Abstract Background and aims Kruppel-like factor 14 (KLF14) is known to play a role in atherosclerosis, but the underlying mechanisms are still largely unknown. The aim of our study was to explore the effects of KLF14 on lipid metabolism and inflammatory response, providing a potential target for lowering the risk of atherosclerosis-causing disease. Methods and results The mRNA and protein levels of KLF14 were significantly decreased in oxidized low-density lipoprotein (oxLDL)-treated macrophages and in the atherosclerotic lesion area. Chromatin immunoprecipitation (ChIP) and luciferase reporter gene assays were used to confirm that KLF14 positively regulated miR-27a expression by binding to its promoter.

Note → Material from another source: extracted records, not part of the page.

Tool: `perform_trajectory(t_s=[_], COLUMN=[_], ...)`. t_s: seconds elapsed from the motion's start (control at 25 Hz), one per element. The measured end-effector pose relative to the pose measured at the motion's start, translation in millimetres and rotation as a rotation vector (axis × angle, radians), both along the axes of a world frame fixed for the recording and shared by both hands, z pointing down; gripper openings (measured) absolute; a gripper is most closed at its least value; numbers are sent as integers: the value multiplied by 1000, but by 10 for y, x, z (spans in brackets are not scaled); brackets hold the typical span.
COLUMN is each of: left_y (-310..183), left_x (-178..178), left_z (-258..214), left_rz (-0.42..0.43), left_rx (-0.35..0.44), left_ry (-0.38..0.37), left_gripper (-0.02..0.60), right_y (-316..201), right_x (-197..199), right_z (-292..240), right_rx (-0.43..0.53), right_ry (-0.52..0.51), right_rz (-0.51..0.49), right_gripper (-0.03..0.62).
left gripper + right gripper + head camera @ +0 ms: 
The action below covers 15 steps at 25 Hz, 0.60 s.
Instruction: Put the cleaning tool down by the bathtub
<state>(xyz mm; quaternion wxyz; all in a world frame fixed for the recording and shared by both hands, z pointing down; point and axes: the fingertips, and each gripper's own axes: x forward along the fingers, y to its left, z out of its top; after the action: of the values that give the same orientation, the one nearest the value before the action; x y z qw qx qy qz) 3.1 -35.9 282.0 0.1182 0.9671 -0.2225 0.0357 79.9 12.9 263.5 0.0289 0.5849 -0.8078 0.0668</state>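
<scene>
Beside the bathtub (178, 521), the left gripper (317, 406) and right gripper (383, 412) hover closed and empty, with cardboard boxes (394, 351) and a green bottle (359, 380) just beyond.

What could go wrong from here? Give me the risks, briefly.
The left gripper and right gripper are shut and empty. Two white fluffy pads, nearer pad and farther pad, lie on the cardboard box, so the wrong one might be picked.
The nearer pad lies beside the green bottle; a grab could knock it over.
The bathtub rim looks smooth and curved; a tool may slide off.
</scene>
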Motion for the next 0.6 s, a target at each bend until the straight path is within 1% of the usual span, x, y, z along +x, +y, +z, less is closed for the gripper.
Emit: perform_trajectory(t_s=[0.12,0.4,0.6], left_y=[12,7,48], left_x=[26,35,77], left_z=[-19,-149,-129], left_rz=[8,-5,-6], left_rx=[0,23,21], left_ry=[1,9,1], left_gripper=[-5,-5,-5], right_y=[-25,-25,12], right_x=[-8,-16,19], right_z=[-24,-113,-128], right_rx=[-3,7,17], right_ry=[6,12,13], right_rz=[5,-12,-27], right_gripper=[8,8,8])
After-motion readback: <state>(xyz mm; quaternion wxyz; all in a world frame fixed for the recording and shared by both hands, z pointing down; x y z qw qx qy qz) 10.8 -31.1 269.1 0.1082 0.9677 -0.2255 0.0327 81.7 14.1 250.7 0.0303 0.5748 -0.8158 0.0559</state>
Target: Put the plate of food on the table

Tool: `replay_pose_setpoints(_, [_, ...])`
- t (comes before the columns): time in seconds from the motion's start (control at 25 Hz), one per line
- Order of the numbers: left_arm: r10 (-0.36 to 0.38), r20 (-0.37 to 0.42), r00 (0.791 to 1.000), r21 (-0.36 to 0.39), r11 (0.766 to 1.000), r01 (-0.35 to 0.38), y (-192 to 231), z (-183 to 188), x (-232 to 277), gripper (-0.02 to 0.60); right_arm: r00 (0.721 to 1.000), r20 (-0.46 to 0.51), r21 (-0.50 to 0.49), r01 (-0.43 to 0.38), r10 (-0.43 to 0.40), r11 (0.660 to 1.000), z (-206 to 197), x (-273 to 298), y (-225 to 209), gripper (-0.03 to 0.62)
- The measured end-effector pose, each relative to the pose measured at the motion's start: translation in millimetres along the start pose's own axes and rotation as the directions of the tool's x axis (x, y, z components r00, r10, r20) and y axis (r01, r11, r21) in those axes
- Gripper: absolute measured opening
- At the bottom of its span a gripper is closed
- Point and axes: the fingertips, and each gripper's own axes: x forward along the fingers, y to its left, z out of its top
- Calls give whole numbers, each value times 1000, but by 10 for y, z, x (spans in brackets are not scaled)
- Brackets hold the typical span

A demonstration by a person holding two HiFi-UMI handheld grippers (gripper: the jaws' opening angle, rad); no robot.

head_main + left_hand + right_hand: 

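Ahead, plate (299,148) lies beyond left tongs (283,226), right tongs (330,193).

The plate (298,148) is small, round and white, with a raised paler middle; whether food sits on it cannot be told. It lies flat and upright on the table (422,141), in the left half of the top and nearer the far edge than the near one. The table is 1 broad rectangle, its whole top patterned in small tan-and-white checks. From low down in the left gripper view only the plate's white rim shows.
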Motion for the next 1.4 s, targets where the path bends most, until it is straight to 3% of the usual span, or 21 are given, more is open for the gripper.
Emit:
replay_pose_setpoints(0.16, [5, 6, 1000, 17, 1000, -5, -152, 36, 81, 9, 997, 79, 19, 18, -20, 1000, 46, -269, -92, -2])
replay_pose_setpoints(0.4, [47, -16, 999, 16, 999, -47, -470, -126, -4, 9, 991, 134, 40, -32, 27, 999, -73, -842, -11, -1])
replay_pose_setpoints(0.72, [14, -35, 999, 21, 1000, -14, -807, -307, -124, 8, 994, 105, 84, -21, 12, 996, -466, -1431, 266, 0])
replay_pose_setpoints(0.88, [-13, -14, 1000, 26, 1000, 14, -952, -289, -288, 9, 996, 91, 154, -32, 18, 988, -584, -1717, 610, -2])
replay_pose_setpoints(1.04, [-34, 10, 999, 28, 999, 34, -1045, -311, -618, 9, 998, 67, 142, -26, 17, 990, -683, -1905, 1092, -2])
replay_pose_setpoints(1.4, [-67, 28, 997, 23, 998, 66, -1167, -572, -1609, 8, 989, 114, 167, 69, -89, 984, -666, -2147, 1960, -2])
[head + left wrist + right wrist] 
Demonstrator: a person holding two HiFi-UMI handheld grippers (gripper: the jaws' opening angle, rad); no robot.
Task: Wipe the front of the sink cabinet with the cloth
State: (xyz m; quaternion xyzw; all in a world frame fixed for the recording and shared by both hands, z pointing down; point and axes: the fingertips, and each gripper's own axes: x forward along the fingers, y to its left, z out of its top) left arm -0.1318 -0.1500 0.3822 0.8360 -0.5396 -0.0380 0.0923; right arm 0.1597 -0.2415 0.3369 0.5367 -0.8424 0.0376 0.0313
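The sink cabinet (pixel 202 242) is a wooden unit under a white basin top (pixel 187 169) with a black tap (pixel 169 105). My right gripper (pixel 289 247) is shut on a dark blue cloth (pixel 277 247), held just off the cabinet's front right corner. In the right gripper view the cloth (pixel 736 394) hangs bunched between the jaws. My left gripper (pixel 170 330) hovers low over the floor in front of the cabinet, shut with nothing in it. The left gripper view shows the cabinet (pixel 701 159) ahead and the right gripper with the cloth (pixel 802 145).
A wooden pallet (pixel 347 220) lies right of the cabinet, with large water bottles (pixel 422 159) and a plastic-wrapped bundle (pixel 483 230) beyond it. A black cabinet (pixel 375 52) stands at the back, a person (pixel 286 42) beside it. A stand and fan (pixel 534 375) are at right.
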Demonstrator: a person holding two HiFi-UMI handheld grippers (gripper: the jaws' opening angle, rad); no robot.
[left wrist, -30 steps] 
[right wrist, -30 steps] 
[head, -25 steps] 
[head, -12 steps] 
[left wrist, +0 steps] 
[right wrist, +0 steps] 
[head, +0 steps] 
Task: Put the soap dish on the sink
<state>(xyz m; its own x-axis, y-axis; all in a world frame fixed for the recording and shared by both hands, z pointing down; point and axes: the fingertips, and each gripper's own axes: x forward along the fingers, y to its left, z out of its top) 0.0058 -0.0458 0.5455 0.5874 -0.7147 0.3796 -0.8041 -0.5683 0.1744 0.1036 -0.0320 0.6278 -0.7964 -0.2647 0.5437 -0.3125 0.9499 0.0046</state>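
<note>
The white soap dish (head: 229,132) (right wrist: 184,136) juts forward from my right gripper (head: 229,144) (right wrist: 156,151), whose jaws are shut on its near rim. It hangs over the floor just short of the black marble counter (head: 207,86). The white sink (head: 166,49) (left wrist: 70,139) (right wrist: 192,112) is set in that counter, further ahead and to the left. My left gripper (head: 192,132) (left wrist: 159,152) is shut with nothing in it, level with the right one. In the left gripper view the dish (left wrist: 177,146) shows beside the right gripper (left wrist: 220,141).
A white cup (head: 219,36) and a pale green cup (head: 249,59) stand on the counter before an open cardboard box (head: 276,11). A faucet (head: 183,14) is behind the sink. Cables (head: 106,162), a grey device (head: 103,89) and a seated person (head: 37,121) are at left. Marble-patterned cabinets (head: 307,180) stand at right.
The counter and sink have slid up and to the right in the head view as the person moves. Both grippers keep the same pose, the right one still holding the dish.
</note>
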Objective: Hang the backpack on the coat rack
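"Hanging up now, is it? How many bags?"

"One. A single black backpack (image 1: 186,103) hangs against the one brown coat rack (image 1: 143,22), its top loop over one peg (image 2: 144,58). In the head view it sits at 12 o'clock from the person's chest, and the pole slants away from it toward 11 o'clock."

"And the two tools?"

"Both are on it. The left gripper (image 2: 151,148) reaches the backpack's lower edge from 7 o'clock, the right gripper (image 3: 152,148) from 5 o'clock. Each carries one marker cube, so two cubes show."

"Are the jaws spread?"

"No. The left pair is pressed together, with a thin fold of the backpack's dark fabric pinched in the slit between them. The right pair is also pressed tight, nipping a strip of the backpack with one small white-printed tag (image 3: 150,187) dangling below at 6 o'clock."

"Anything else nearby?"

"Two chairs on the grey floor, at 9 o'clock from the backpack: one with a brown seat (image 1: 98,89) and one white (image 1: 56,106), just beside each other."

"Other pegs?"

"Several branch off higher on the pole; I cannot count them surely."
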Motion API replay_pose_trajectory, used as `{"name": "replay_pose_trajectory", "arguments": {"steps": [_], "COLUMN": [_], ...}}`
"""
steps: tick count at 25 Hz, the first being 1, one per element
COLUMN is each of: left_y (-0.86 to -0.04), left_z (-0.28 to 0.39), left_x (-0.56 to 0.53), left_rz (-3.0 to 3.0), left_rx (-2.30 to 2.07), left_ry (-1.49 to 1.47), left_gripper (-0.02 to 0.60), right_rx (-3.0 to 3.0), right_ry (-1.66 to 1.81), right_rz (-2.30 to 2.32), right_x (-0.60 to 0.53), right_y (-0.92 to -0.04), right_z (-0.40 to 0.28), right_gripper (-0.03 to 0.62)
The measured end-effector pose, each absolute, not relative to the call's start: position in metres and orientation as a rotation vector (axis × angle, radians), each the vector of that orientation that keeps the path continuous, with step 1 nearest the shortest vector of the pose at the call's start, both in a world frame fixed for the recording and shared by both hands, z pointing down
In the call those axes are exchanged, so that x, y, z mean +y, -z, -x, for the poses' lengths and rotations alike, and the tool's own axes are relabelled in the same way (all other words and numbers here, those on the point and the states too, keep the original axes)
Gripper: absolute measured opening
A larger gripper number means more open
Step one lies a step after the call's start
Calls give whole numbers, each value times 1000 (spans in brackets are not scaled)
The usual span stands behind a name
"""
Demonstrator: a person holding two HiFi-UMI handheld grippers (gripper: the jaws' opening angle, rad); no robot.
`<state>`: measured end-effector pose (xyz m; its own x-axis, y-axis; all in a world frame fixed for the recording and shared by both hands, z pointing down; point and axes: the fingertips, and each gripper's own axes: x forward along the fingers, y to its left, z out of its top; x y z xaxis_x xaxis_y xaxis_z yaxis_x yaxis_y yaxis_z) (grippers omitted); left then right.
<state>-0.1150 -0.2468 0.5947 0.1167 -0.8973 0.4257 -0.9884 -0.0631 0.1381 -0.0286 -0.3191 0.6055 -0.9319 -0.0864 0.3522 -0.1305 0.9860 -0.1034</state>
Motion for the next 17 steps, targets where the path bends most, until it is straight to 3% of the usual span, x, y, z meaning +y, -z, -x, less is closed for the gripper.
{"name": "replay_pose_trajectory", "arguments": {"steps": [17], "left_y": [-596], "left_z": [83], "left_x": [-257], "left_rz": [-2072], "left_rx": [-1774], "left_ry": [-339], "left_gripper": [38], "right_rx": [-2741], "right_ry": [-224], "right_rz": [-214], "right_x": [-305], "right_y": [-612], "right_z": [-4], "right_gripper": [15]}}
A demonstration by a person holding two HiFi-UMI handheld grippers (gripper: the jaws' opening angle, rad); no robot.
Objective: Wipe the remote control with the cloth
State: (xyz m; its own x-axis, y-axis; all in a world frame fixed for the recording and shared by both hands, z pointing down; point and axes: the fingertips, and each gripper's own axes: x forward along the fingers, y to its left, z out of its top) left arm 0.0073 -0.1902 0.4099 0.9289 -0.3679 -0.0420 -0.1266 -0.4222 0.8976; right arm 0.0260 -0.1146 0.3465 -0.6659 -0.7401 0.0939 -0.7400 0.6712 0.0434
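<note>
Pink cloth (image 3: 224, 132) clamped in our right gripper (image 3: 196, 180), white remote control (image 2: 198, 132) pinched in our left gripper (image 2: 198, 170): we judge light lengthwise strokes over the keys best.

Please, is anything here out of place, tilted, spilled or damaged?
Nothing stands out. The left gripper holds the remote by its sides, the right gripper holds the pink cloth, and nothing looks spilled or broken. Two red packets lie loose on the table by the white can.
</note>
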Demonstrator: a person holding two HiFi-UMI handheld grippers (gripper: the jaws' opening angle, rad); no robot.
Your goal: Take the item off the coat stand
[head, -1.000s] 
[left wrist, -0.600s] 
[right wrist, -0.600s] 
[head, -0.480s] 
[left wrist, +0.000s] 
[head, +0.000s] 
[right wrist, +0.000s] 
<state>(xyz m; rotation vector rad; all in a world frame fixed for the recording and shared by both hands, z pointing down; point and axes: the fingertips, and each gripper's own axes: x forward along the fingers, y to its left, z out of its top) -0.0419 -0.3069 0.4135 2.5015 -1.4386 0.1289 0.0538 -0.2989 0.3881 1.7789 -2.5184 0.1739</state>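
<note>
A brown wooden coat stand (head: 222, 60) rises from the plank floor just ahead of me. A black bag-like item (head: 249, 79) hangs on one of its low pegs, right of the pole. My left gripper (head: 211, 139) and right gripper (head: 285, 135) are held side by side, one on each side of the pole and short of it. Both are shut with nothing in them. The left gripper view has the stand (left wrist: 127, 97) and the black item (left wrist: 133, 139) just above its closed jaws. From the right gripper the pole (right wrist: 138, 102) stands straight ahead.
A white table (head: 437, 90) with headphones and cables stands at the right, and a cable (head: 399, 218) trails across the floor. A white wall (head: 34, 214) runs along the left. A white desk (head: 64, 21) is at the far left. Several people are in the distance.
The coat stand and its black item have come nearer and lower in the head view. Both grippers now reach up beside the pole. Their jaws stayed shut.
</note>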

We also found that KLF14 could restored appropriate cellular lipid homeostasis and inflammatory responses via negatively regulating lipoprotein lipase (LPL) expression in THP1-derived macrophages through miR-27a. In addition, gypenosides (GP), a KLF14 activator, delayed the development of atherosclerosis in apolipoprotein E deficient (apoE−/−) mice. Conclusions KLF14 plays an antiatherogenic role via the miR-27a-dependent down-regulation of LPL and subsequent inhibition of proinflammatory cytokine secretion and lipid accumulation.